_Available data_:
--------------------------------------------------

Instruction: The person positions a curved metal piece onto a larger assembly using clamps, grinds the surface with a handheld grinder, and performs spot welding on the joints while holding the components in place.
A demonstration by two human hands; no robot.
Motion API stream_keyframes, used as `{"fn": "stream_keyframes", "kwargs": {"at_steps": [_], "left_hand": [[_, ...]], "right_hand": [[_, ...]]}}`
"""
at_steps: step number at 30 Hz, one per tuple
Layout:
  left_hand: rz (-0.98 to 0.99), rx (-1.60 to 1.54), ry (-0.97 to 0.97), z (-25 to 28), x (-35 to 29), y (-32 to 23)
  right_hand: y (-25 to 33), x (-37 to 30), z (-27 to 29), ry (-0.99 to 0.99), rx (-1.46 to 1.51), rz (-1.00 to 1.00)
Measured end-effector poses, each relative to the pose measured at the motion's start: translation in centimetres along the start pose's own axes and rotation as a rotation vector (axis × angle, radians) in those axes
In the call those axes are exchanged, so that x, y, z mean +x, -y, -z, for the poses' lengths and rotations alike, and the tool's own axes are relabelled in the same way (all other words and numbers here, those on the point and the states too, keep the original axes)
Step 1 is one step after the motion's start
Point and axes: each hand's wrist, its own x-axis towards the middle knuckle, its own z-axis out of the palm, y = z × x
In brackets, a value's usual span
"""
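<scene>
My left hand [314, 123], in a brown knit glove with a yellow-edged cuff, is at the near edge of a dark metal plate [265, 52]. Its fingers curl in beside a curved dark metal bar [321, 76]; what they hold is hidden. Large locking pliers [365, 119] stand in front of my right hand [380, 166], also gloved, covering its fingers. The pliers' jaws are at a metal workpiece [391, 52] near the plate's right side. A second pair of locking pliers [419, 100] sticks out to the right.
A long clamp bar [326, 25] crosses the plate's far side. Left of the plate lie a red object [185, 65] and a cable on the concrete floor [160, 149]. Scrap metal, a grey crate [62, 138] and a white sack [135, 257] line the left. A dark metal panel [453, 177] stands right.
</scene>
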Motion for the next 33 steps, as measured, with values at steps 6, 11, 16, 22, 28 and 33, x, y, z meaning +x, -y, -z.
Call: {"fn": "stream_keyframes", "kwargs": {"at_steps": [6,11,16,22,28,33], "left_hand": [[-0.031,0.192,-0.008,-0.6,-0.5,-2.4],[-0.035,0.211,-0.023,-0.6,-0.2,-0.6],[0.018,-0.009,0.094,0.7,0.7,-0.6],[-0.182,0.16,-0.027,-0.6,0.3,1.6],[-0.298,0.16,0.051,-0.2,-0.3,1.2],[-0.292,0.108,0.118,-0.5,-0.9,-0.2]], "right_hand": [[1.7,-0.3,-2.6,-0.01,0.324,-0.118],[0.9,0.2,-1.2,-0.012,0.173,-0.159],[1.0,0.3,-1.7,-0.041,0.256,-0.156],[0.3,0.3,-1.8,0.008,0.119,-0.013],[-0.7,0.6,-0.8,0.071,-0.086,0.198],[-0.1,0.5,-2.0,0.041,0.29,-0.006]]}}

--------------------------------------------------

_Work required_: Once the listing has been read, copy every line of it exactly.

_Task result_:
Instruction: The person positions a curved metal piece onto a larger assembly using clamps, grinds the surface with a handheld grinder, and performs spot welding on the joints while holding the components in place.
A demonstration by two human hands; no robot.
Motion API stream_keyframes, used as `{"fn": "stream_keyframes", "kwargs": {"at_steps": [_], "left_hand": [[_, ...]], "right_hand": [[_, ...]]}}`
"""
at_steps: step number at 30 Hz, one per tuple
Layout:
  left_hand: rz (-0.98 to 0.99), rx (-1.60 to 1.54), ry (-0.97 to 0.97), z (-25 to 28), x (-35 to 29), y (-32 to 23)
  right_hand: y (-25 to 33), x (-37 to 30), z (-27 to 29), ry (-0.99 to 0.99), rx (-1.46 to 1.51), rz (-1.00 to 1.00)
Measured end-effector poses, each relative to the pose measured at the motion's start: translation in centimetres along the start pose's own axes and rotation as a rotation vector (axis × angle, radians) in those axes
In the call those axes are exchanged, so that x, y, z mean +x, -y, -z, for the poses' lengths and rotations alike, and the tool's own axes are relabelled in the same way (all other words and numbers here, those on the point and the states too, keep the original axes)
Step 1 is one step after the motion's start
Point and axes: each hand's wrist, its own x-axis towards the middle knuckle, its own z-axis out of the palm, y = z × x
In brackets, a value's usual span
"""
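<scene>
My left hand [314, 123], in a brown knit glove with a yellow-edged cuff, is at the near edge of a dark metal plate [265, 52]. Its fingers curl in beside a curved dark metal bar [321, 76]; what they hold is hidden. Large locking pliers [365, 119] stand in front of my right hand [380, 166], also gloved, covering its fingers. The pliers' jaws are at a metal workpiece [391, 52] near the plate's right side. A second pair of locking pliers [419, 100] sticks out to the right.
A long clamp bar [326, 25] crosses the plate's far side. Left of the plate lie a red object [185, 65] and a cable on the concrete floor [160, 149]. Scrap metal, a grey crate [62, 138] and a white sack [135, 257] line the left. A dark metal panel [453, 177] stands right.
</scene>
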Motion for the next 33 steps, as measured, with values at steps 6, 11, 16, 22, 28 and 33, x, y, z meaning +x, -y, -z.
Call: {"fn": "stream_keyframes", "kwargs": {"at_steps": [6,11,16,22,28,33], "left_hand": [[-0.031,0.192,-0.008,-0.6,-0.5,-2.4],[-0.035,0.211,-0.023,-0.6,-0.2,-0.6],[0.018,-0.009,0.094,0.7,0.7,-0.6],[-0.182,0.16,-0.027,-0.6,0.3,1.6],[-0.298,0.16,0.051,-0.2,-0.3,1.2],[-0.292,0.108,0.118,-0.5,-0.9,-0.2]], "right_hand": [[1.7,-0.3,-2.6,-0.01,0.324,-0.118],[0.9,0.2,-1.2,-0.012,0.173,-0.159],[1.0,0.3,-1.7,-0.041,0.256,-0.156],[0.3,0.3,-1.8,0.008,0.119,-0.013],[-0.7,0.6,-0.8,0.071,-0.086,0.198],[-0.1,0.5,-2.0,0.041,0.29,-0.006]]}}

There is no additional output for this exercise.